Task brief: How many lines in the data below include the word "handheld"? Respond with the number, nothing more.

___ Supplied information ___

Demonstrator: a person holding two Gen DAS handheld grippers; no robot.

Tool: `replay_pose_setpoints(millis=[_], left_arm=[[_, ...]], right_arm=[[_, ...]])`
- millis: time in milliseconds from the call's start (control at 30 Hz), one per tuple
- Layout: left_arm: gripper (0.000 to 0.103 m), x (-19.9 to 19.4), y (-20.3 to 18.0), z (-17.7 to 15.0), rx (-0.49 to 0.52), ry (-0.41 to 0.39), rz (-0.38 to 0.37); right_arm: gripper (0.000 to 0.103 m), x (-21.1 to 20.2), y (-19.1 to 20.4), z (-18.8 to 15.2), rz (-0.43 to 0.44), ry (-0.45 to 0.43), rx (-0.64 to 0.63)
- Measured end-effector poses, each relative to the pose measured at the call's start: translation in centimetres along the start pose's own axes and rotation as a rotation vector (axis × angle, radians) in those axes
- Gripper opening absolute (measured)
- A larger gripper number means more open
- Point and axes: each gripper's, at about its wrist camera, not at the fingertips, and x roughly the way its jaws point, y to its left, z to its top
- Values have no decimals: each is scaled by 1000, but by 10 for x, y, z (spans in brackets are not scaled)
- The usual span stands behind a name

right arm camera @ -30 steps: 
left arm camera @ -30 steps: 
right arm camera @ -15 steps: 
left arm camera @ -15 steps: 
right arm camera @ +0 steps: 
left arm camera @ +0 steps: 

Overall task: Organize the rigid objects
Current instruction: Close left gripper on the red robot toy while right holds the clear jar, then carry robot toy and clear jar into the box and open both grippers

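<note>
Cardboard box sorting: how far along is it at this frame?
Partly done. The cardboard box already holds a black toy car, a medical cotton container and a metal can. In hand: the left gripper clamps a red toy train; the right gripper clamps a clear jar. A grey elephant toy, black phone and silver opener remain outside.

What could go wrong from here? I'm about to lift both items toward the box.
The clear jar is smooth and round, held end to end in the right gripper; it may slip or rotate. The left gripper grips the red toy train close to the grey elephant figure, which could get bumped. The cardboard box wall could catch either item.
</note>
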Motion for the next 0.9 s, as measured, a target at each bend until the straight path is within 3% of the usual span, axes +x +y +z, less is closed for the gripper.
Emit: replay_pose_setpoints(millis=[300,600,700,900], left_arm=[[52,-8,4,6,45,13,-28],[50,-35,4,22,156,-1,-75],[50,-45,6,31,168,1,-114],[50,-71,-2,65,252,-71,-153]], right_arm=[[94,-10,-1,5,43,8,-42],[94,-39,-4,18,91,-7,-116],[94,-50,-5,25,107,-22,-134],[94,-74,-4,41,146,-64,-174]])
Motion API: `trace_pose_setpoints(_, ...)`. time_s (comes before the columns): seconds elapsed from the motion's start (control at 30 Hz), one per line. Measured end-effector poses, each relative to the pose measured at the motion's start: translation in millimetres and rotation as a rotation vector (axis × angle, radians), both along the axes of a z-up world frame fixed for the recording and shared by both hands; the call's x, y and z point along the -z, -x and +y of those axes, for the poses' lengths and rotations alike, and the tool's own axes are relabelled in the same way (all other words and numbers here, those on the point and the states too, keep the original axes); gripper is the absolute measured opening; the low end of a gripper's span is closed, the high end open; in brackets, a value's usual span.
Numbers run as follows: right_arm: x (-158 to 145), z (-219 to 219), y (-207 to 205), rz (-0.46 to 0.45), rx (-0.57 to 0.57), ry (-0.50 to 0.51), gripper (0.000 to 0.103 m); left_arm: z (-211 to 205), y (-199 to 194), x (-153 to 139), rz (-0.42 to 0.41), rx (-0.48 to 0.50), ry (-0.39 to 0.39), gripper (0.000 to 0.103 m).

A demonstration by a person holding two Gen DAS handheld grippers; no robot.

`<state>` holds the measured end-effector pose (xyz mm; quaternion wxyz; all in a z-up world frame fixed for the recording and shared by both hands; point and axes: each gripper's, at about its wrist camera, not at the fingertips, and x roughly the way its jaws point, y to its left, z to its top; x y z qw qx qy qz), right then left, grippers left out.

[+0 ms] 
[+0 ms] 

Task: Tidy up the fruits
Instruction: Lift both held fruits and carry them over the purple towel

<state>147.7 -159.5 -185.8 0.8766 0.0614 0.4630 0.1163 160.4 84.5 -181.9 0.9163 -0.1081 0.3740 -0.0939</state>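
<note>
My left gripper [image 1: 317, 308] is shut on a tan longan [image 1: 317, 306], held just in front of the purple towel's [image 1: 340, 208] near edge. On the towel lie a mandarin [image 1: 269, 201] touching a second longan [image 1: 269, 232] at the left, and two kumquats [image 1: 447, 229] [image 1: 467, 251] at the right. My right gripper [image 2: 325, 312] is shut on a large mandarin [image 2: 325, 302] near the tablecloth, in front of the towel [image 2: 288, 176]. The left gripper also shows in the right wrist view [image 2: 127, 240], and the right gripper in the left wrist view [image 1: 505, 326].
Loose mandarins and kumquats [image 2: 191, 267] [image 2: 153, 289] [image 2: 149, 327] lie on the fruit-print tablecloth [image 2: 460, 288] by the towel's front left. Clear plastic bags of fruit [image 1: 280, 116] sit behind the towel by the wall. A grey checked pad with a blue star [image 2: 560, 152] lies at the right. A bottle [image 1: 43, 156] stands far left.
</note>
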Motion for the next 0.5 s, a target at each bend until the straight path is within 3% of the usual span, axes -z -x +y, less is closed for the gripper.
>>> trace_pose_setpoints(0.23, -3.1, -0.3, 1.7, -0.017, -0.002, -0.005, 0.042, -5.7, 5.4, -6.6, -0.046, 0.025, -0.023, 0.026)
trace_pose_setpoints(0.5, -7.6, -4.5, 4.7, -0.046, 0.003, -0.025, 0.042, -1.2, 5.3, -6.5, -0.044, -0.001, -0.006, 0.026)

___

Response area: 2